Ministerpräsident trifft LVB-Sportler:innen

„Wir bleiben am Ball“, war dabei das gelebte Motto, ohne dass es konkret jemand aussprechen musste. So war es dann auch naheliegend, sich mit genau diesem Slogan für den diesjährigen „So geht sächsisch.“-Wettbewerb zu bewerben. Diesen hat der Landessportbund gemeinsam mit „So geht sächsisch.“ zum wiederholten Mal für die sächsischen Vereine aus dem Breitensport initiiert.

In Kooperation mit der Dachmarke des Freistaats Sachsen „So geht sächsisch.“ suchte der LSB in diesem Jahr wieder 333 Sportvereine und Abteilungen, die den organisierten Sport in Sachsen in den vergangenen Jahren aufrechterhalten haben und durch vielfältige Angebote weiterhin repräsentieren – insbesondere während der Corona-Pandemie. Der Vereinswettbewerb stellt daher ein weiteres Puzzleteil auf dem Weg zurück in die Normalität des sächsischen Vereinslebens dar.

Der Startschuss für die Aktion erfolgte im März am Bootshaus der LVB-Kanuten.
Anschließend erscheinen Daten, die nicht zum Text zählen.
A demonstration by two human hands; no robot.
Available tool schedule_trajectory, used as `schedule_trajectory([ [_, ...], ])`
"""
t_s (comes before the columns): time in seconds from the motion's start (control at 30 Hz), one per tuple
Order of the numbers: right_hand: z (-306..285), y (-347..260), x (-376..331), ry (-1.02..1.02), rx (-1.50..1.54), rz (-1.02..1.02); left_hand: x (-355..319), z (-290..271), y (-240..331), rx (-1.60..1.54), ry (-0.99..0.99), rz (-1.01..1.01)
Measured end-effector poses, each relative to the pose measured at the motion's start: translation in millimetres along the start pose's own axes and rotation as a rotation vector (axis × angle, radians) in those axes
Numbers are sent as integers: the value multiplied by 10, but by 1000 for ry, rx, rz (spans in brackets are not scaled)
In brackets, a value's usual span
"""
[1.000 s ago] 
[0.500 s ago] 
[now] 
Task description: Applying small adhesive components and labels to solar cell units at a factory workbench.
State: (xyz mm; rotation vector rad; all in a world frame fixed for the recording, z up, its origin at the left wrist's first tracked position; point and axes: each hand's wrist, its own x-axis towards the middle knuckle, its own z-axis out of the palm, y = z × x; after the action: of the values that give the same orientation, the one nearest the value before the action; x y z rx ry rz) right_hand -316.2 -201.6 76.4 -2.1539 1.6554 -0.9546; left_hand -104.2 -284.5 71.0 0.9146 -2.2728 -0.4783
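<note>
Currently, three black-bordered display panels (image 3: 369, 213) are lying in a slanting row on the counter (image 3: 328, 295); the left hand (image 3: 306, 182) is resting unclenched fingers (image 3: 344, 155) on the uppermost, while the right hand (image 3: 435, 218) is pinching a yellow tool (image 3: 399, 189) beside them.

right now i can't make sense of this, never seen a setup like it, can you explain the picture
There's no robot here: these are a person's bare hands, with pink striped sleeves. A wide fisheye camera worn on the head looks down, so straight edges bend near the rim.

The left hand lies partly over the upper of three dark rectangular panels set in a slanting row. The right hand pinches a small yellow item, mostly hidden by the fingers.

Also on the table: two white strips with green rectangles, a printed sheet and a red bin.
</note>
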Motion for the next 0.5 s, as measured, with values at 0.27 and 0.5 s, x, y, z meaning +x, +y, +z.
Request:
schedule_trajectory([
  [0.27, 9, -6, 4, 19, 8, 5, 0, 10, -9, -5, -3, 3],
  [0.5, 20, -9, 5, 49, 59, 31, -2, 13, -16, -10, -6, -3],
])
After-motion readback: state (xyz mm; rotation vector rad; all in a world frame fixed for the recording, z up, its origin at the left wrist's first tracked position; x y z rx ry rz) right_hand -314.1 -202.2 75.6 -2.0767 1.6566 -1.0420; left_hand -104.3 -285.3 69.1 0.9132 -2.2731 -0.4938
Auch Ministerpräsident Michael Kretschmer und LSB-Generalsekretär Christian Dahms waren vor Ort. Allein das zeigt schon die Bedeutung der Aktion für unseren Verein. Neben unserer Fußball-Abteilung und den Kanuten bewarben sich auch die Segler. Alle drei Abteilungen waren am Ende erfolgreich. Lars Wagemann, Sprecher der Fußball-Abteilung, sagt dazu: „Jede Abteilung hat das für sich selber gemacht. Es gab aber über den Gesamtvorstand der SG LVB und zwischen den Abteilungen gewisse Absprachen. Man kennt sich ja irgendwie dann doch untereinander.“ Gebündelt habe die Aktion dann Geschäftsführer Tobias Froeb.

Fußballer:innen freuen sich über 2.500 Euro

Eine erfolgreiche Bewerbung bei der Aktion ist verbunden mit einer Prämie von 2.500 Euro für den jeweiligen Verein oder die entsprechende Abteilung. Viel Geld, dass unserer Sportler:innen an der Neuen Linie gut gebrauchen können. „Spielbetrieb, Schiedsrichterkosten und Ausgaben für Materialien wie Bälle – all das kostet. Da nehmen wir so eine Finanzspritze gerne“, freut sich Lars Wagemann im Namen der Abteilung. Ein Teil des Geldes soll aber auch verwendet werden, um Rücklagen für einige größere Projekte am Sportplatz zu bilden. Denn auch in Zukunft wollen wir als SG LVB am Ball bleiben.